Adaptive content replication using predictive analysis

Adaptive Content Replication(ACR)

  • ACR, an easy to depoly adaptive replication sheme that provides highly available videos by autoscaling infrastructure to handle future requests.
  • ACR helps to predict popularity of video before it even becomes trending & provides better user expectations from CDN by promising higher QoS.

How it works

  1. Datasets : Used popularity growth curve from Youtube historical report API from numerous popular videos.
  2. Learning Model: Used Recurrent Neural Networks(RNN) to analyse patten over time series data and provides forecast on videos at real time.
  3. Autoscaling: Infrastructure from servers to Kafka brokers are autoscaled based on forecast result, there by foreseeing possible issues or handling future requests at scale.
Architecture & Demo

Architecture Demo

Tech stack
  • Python
  • Pandas
  • Scipy
  • Kafka
  • Tensorflow
  • Docker
Detailed architecture description

Using Youtube reporting metrics API fetch statistics for highly viewed videos globally. Once you have dataset ready, parse report metrics to get number of view counters by day. I'm using day & view count to train model, for better prediction I could also other metrics which helps to provide better result.

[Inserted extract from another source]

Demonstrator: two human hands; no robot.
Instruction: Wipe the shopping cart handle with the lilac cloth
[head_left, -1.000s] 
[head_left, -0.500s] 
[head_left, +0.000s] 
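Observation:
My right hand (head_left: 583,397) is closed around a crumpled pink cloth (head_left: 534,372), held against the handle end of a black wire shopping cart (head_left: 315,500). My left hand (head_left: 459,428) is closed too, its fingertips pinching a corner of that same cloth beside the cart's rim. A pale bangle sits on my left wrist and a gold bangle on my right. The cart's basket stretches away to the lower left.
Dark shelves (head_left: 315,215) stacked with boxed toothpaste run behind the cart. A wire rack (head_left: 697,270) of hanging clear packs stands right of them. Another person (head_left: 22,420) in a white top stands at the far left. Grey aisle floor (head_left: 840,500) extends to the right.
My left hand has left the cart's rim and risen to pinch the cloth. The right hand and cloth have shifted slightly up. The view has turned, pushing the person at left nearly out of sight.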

To train model, I'm using time series prediction using recurrent neural networks a commonly know Long short-term memory network, that is trained through backpropogation in time and overcomes the vanishing gradient problem. Unlike regression predictive modeling, time series adds complexity of sequence dependency among input variables so I've to be careful at each step of iterations while modeling.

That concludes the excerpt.